The input: Begin

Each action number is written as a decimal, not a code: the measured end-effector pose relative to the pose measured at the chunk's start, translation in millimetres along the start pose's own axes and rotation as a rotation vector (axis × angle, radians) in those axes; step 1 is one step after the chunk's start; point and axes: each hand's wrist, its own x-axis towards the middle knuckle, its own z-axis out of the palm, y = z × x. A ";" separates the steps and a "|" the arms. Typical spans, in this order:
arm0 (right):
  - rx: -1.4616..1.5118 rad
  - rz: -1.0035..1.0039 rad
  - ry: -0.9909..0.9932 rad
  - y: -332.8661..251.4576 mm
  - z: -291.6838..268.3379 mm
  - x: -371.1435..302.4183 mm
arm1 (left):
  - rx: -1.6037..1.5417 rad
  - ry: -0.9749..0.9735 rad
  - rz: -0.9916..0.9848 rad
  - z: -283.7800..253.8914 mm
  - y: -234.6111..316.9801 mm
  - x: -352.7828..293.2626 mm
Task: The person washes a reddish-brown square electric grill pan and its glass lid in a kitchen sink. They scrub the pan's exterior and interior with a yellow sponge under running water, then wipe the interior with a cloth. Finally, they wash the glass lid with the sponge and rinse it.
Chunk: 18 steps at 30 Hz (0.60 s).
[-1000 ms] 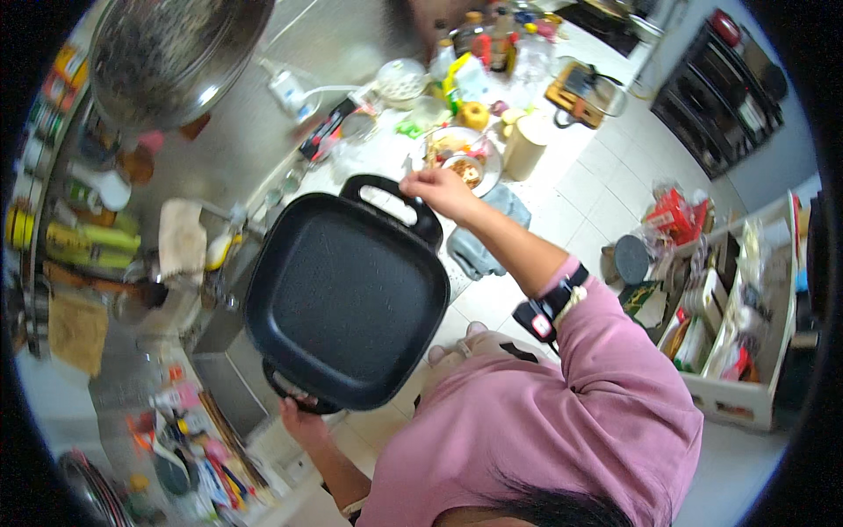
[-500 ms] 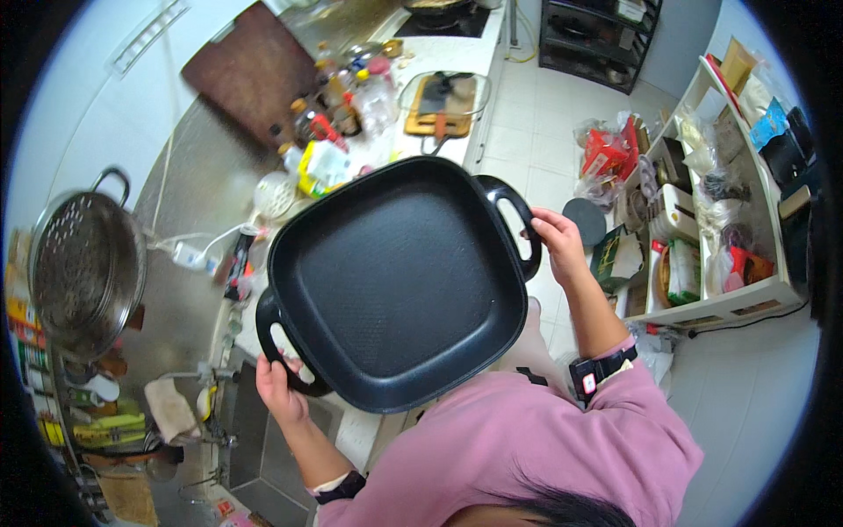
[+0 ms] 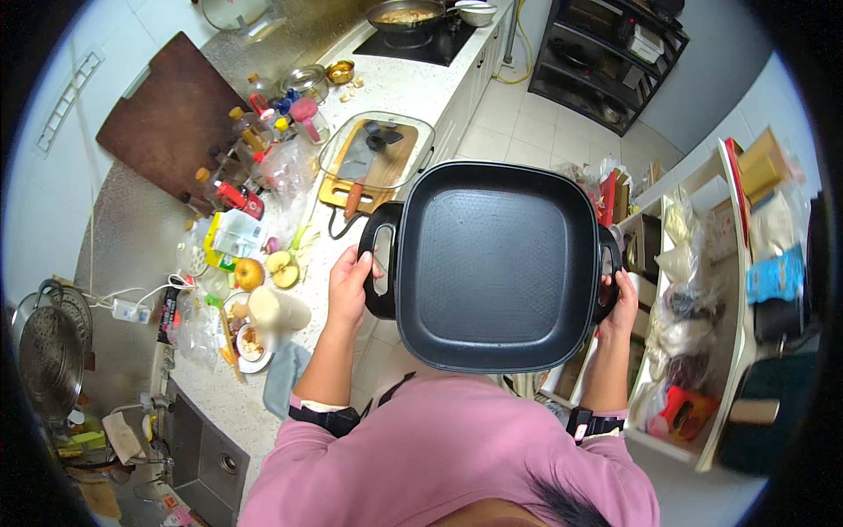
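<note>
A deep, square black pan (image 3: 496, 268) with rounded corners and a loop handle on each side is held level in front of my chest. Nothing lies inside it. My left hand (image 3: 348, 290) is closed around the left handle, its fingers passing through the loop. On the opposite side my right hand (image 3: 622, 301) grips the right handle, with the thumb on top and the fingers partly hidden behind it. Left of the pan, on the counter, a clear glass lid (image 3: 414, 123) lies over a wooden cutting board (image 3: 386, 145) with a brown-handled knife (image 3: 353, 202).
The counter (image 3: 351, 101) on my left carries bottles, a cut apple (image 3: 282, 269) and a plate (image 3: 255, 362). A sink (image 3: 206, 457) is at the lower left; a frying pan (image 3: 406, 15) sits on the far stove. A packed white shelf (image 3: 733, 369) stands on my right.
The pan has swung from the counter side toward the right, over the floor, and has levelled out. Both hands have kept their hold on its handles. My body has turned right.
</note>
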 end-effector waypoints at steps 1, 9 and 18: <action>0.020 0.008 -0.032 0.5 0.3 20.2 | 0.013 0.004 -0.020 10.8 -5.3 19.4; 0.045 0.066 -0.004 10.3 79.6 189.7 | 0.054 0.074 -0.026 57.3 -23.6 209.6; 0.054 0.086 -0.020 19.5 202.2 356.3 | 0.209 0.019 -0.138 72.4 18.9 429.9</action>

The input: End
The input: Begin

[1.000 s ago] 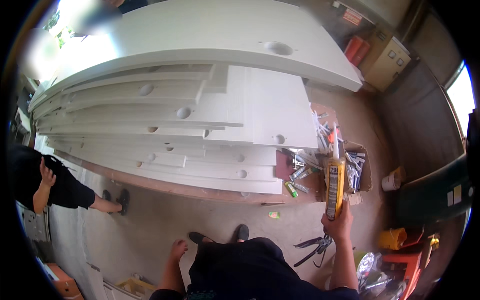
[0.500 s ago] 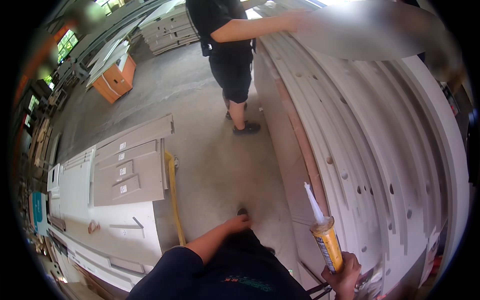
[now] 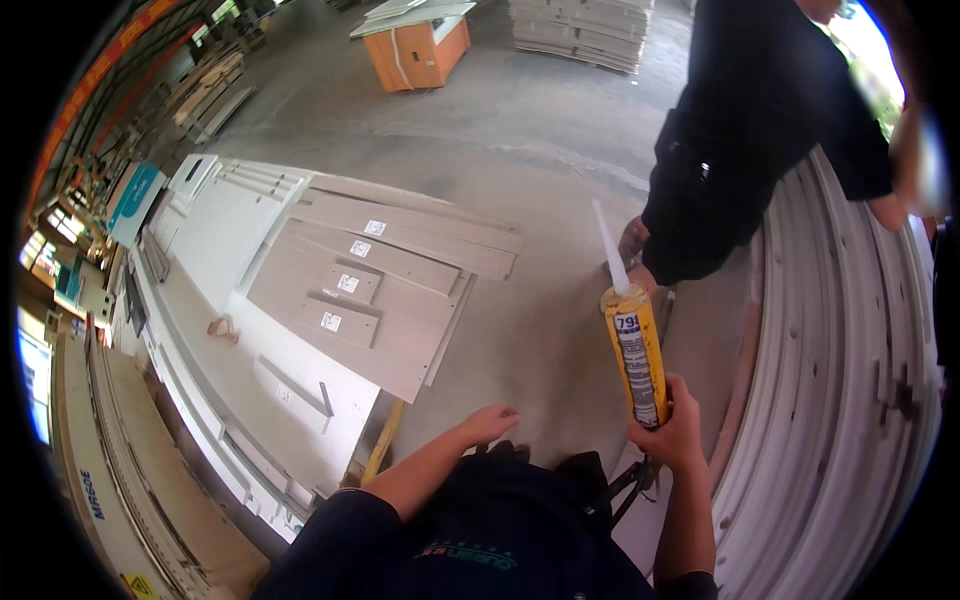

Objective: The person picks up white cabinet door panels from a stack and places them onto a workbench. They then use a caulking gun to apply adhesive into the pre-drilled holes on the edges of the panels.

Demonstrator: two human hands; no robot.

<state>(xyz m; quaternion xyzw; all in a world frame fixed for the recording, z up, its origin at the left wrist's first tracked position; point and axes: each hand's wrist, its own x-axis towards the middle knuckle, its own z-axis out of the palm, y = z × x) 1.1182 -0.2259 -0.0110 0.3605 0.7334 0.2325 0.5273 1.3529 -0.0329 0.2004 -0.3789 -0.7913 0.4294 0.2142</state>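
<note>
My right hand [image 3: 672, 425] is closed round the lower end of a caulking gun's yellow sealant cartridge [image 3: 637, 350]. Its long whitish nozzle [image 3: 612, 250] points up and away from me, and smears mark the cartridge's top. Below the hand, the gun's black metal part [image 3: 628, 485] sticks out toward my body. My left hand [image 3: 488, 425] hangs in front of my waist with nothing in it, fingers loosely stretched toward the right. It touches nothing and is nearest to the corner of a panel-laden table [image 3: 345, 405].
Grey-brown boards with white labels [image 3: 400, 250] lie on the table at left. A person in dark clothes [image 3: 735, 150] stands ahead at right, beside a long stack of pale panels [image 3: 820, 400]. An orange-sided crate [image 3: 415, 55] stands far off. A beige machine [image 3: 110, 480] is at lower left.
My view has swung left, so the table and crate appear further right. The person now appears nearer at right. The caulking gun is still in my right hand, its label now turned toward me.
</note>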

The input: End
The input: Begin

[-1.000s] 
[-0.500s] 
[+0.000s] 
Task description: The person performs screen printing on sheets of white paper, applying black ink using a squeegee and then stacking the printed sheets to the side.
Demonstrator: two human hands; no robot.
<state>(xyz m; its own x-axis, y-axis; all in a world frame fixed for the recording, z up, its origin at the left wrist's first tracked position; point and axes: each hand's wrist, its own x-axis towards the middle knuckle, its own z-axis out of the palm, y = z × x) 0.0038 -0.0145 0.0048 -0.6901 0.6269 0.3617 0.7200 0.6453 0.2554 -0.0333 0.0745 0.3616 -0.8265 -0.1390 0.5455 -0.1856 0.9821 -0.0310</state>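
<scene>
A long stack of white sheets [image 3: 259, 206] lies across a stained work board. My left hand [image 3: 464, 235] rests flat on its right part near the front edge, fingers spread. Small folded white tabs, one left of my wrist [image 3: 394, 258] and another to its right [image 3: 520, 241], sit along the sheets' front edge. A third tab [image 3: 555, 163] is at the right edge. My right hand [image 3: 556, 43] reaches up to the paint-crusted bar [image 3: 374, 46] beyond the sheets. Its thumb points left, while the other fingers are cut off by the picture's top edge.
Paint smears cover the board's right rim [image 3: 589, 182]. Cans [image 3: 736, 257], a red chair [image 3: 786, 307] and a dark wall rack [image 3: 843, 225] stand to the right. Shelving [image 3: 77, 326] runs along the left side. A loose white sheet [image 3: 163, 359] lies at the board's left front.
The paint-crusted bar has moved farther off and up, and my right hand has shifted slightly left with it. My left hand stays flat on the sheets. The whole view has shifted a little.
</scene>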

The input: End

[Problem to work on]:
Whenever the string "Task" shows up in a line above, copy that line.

[Exercise solution]:
Task: The person washes a reddish-brown square electric grill pan and its glass lid in a kitchen sink. They scrub the pan's exterior and interior with a yellow sponge under running water, then wipe the interior with a cloth. Finally, they wash the glass lid with the sponge and rinse it.
Task description: The person performs screen printing on sheets of white paper, applying black ink using a squeegee and then stacking the printed sheets to the side.

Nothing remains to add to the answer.